Earth Notes: Let’s recognize ‘Too Much of a Good Thing’

By Cynthia Hoeh Stancioff

Guest Columnist

As the brief, dreary, gray winter days begin to lengthen and yield to spring’s brightening, we frost-weary Mainers rejoice at the first promises of warmth and sun. This change and the preceding darkness are part of the thrill of living in the north. We experience, and pride ourselves in surviving through, all the seasons. I actually enjoyed winter and skiing, but that’s a fast-fading memory now, easily pushed aside as daffodils unfold out of deep green foliage, lawns turn green overnight, and tiny leaves create a pastel haze on the reawakening trees. 

I start thinking about morel mushrooms, and whether I should once more make a concerted effort to find them here in Maine, or should I again do something even sillier like drive to Ohio (where they are far more numerous)?

But thinking of mushrooms gets me onto the worrisome subject of weather patterns that most people, most of the time, are blissfully receptive to: namely, sunny, warm, non-rainy stretches of any length — the longer the better. Well, I’m here to tell you we don’t all feel this way.

For the last four or five years, the wild mushroom hunting here in southern Franklin County has been consistently grim. It could easily be attributable to a lack of spring rains, as well as some of those years also being dry all summer. Granted, almost every year there has been a brief rainy spell at some point during the five-month mushroom season, followed by a flush of fungi, such that everyone is struck by the “unusual” plethora of mushrooms, and they’re left with the impression that it’s been a banner year. But if they’d been searching vainly since early summer for all the types of fungi that should have been there but weren’t, they would have a more appropriate response — “Phew, finally — at least we had one month with a few good edibles.”

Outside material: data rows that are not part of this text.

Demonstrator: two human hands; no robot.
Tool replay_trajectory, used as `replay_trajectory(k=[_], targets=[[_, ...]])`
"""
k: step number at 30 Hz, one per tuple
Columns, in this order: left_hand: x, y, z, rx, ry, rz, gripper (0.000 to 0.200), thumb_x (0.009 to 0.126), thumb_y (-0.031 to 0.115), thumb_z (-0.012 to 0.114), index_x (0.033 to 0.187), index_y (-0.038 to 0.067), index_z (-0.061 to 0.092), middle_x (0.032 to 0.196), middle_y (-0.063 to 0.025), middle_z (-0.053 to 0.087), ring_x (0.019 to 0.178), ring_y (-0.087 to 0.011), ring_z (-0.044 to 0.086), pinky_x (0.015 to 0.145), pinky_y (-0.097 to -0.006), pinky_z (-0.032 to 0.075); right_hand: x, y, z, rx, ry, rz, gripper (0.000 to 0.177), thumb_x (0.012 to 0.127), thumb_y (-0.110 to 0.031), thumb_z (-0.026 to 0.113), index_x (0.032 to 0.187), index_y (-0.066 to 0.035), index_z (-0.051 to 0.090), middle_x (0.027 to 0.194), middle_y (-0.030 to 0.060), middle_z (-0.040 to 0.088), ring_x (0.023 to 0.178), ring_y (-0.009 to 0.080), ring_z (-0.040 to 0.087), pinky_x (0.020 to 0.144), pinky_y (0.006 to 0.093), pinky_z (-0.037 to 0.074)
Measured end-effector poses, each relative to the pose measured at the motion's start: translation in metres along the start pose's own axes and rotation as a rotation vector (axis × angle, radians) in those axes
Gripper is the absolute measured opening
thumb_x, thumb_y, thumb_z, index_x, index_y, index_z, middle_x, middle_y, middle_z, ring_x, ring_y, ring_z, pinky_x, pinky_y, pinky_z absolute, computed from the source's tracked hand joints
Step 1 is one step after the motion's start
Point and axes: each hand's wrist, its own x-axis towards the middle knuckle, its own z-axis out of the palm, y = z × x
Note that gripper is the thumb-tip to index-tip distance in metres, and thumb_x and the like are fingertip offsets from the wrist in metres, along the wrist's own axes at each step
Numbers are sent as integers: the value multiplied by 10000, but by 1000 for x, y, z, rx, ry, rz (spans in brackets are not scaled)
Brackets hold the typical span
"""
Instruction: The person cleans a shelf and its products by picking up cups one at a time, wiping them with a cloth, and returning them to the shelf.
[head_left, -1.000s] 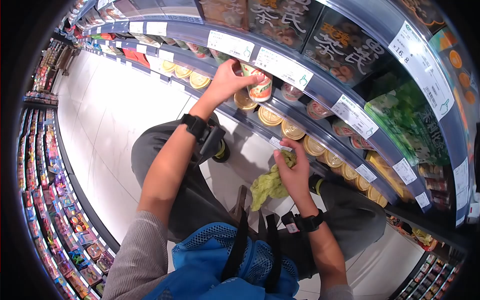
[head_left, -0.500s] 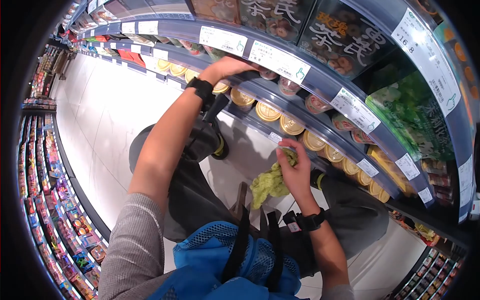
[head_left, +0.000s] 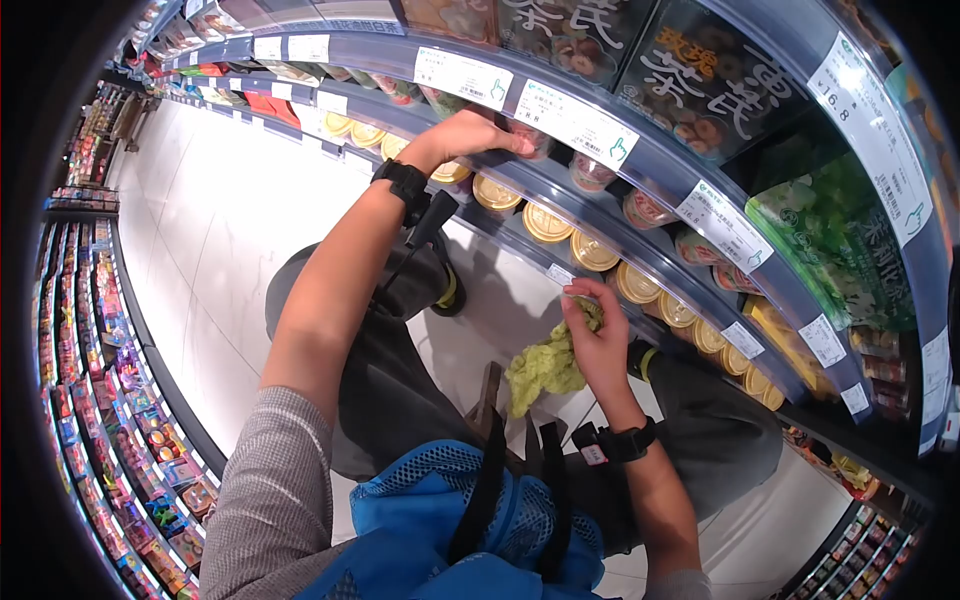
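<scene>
My left hand [head_left: 468, 138] reaches into the middle shelf under a price label. Its thumb rests on a small jar [head_left: 535, 142] with a red and white label, and the other fingers go behind the label strip, partly hidden. Similar jars [head_left: 592, 172] stand to the right along that shelf. Lower down, in front of the bottom shelf, my right hand [head_left: 600, 335] is closed round a crumpled yellow-green cloth [head_left: 545, 372], which hangs down to the left of the palm.
Gold-lidded tins [head_left: 548, 222] line the bottom shelf. Above are dark boxes [head_left: 690, 85] and green bags [head_left: 835, 240]. Price labels [head_left: 577, 125] run along the shelf edges. A blue mesh bag [head_left: 440, 500] lies over my lap. Shelves of small goods [head_left: 110, 420] stand at left.
The view has shifted slightly, so the shelves sit lower and further right. More of my left thumb now shows against the jar. My right hand still holds the cloth, nearly unmoved.
</scene>
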Motion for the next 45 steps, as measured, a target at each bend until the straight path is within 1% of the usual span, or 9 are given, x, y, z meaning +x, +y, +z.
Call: replay_trajectory(k=[17,19,21,22,23,28,32,39,45], targets=[[-7,5,22,-93,79,88,152,746,84,721,864,12,659,830,-19,652,786,-93,587,743,-248,473,-1,-4,-1,26,-20,17,215,842,-50,604,1045,-16,543,965,74,615,913,136,562,824,266,431],[-5,-2,22,-103,67,34,299,697,69,755,944,1,601,866,-40,625,800,-113,573,752,-265,467,-2,-4,0,27,-26,6,211,843,-51,603,1043,-17,543,966,73,614,915,137,561,827,266,429],[-10,-9,28,-177,147,191,422,709,82,750,1063,-4,539,980,-66,606,888,-125,556,812,-269,448,-1,-3,0,15,-12,10,204,846,-51,599,1040,-19,543,962,69,612,910,136,561,825,267,431],[-35,22,35,-77,324,88,531,705,109,762,1139,1,476,1036,-76,578,938,-132,535,838,-276,436,-1,-2,-1,20,-17,6,204,846,-51,599,1040,-19,543,962,69,612,910,136,561,825,267,431],[-28,-19,35,-123,496,143,536,690,118,771,1120,-14,479,969,-68,577,895,-135,540,839,-281,436,-1,0,-2,15,-10,-1,200,847,-49,598,1037,-17,545,959,68,612,908,134,561,822,266,433],[-41,-28,16,177,1196,83,728,648,178,785,1199,-61,373,1096,-182,476,1000,-242,493,907,-330,399,0,-5,1,100,-8,91,190,849,-45,593,1030,-7,552,955,68,615,907,135,564,818,262,434],[-18,-32,1,248,1169,115,790,601,192,803,1192,-64,346,1157,-243,455,1087,-363,466,931,-385,384,0,-6,3,95,-3,45,166,872,-69,575,1025,-7,560,944,46,622,920,115,554,829,249,416],[2,-28,-5,146,1078,30,570,660,208,768,1071,8,425,1021,-209,617,990,-333,598,844,-375,459,0,-3,-2,105,13,48,161,876,-62,564,1029,-11,556,958,47,609,935,112,542,841,245,405],[4,-30,-1,-7,1121,-3,539,716,272,713,1087,-45,484,986,-192,634,939,-319,617,806,-365,473,0,-5,-6,189,5,130,154,891,-76,545,1033,-18,556,971,51,596,932,115,537,837,240,404]])
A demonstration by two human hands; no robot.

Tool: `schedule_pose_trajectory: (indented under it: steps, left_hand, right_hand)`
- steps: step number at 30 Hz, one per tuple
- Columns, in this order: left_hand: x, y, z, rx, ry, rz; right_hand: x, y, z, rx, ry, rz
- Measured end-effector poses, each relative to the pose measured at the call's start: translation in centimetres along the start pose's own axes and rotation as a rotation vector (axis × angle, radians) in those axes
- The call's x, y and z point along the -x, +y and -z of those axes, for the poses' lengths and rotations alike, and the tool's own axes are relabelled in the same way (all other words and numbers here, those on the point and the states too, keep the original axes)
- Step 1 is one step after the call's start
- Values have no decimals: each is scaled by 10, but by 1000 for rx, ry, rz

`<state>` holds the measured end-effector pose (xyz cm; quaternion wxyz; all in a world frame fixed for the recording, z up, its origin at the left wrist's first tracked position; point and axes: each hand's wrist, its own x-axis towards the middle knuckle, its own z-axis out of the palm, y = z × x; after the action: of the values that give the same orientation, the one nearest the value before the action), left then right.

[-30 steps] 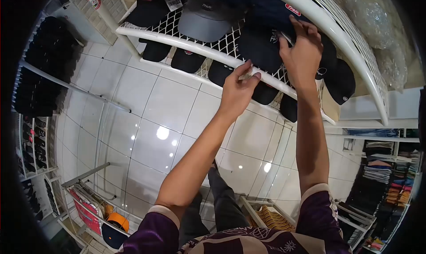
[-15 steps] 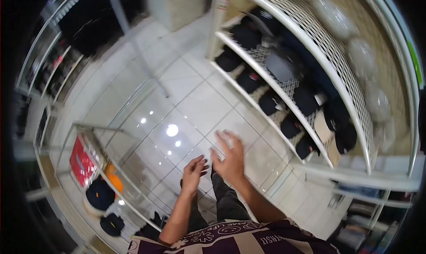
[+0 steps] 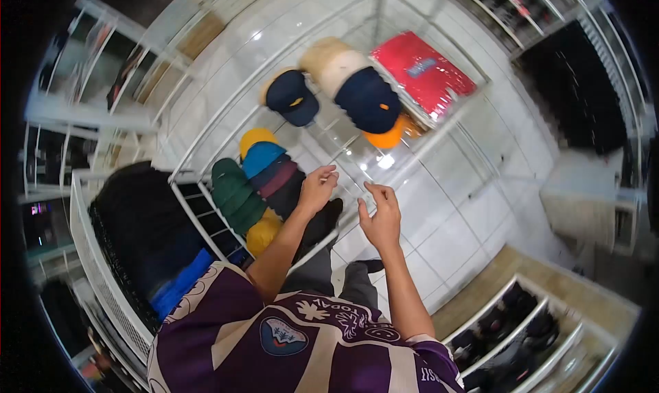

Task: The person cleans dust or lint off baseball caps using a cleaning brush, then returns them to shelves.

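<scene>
My left hand (image 3: 318,190) is in the air above the near edge of a glass-and-metal display rack, its fingers loosely bent and slightly apart, holding nothing. My right hand (image 3: 381,214) hovers over the tiled floor beside it, thumb and fingers apart, palm bare. Closest to the left hand are stacked caps: a maroon cap (image 3: 277,178), a blue cap (image 3: 263,158) and green caps (image 3: 237,196). Farther along the rack lie a navy cap with a yellow emblem (image 3: 293,99), a stack topped by a navy cap (image 3: 368,99), and an orange cap (image 3: 386,133).
A red plastic-wrapped packet (image 3: 422,74) lies at the rack's far end. Dark garments (image 3: 141,221) fill a white mesh bin at left. Shelves of black caps (image 3: 504,324) stand at lower right. Black clothing (image 3: 576,84) hangs at upper right.
My view has swung left, away from the cap shelves and onto the display rack with coloured caps. Both hands stay raised and hold nothing; the right hand's fingers are less spread.
</scene>
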<state>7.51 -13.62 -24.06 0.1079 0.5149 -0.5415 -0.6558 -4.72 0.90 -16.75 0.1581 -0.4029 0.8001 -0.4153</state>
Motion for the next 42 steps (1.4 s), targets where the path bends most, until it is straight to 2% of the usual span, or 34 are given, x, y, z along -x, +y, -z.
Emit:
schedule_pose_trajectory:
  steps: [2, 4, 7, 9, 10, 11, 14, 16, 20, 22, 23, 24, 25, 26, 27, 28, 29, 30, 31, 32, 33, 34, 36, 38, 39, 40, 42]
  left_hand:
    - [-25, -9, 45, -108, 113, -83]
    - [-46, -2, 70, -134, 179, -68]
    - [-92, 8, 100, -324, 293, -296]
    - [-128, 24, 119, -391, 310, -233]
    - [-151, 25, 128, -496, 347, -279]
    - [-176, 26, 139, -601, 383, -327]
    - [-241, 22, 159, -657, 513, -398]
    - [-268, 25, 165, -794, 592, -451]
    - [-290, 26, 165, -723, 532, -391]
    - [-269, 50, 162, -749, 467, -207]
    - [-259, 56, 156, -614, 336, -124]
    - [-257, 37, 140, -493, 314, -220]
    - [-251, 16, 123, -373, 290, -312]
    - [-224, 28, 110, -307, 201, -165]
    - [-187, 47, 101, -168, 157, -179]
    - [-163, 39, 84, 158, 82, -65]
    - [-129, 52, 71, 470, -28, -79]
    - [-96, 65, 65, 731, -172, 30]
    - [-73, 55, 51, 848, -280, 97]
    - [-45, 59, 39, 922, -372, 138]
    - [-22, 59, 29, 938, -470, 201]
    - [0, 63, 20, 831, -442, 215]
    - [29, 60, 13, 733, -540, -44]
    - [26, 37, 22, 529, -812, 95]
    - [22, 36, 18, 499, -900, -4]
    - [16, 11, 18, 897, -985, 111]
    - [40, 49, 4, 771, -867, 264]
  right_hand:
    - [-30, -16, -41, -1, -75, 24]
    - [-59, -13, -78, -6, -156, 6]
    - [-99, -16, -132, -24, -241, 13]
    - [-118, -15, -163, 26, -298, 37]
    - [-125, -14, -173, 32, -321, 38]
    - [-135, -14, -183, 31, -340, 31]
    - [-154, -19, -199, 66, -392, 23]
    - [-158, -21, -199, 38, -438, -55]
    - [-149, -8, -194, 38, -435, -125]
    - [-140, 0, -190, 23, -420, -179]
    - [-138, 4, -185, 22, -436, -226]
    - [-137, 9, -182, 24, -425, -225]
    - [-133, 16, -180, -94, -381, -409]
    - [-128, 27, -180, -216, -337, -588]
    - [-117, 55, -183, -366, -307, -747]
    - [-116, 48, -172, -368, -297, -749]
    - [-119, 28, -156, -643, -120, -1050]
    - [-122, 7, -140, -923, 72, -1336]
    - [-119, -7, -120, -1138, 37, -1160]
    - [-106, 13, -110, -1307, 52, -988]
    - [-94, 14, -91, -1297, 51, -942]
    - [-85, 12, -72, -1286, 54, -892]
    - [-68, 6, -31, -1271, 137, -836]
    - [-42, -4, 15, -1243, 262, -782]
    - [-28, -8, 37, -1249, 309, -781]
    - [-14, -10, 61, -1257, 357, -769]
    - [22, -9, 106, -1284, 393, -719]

In my neighborhood, there have been almost no mushrooms on the forest floor in recent years — certainly last year there were fewer than I have ever seen in 35 years of hunting. The tree trunk species were fairly successful, but the ones that do not grow on wood were quite missing. The exception was a certain type that grows on lawns — which are usually watered.

As the earth has been warming, weather patterns have shifted in ways that are unpredictable and difficult to characterize, partly because there are new things happening that we don’t have enough experience with to understand, we don’t know what to focus on, and we need new vocabulary. It’s been established that the northeast is warming faster than other parts of the country, and we are becoming more drought-prone than historically, more flash-flood-prone, more likely to experience weather bursts, and that we have less snow than we used to.

I can’t help but cringe when, in an early April warm spell that took us from 32 to 70 degrees within a few days, accompanied by cloudless skies, the most common observation I hear is “beautiful weather!” Two weeks later, one rainy day and one drizzly day, then back to “beautiful.” No need to close dirt roads in our town this year for the first time in memory. Have we lost the oft-scorned “mud season?” I tell you, it’s not actually good news.

Hotter average and high temperatures no doubt lead to a greater need by plants for moisture from the soil. Who knows whether higher levels of CO2 in the atmosphere, leading to faster growth in plants, has reached the level of depleting the moisture content of the forest floor? There’s room for all sorts of paranoia here, when you are dealing with all the unknowns of fungi in general — surprisingly little is known about the ecology of wild mushrooms.

If you want something to study in college, and something to make discoveries in, the ecology of fungi is a real frontier. But you better hurry, we’re racing the clock, if recent trends in fungal fortune hold up!

So, next time there is an unusual stretch of warmth and sun such as the one we are having as I write in mid-April, go ahead and be happy. But also think about the big picture, and take a minute to write to your Members of Congress: Please remind them that climate change is a priority for you — and for all the other life forms depending on us.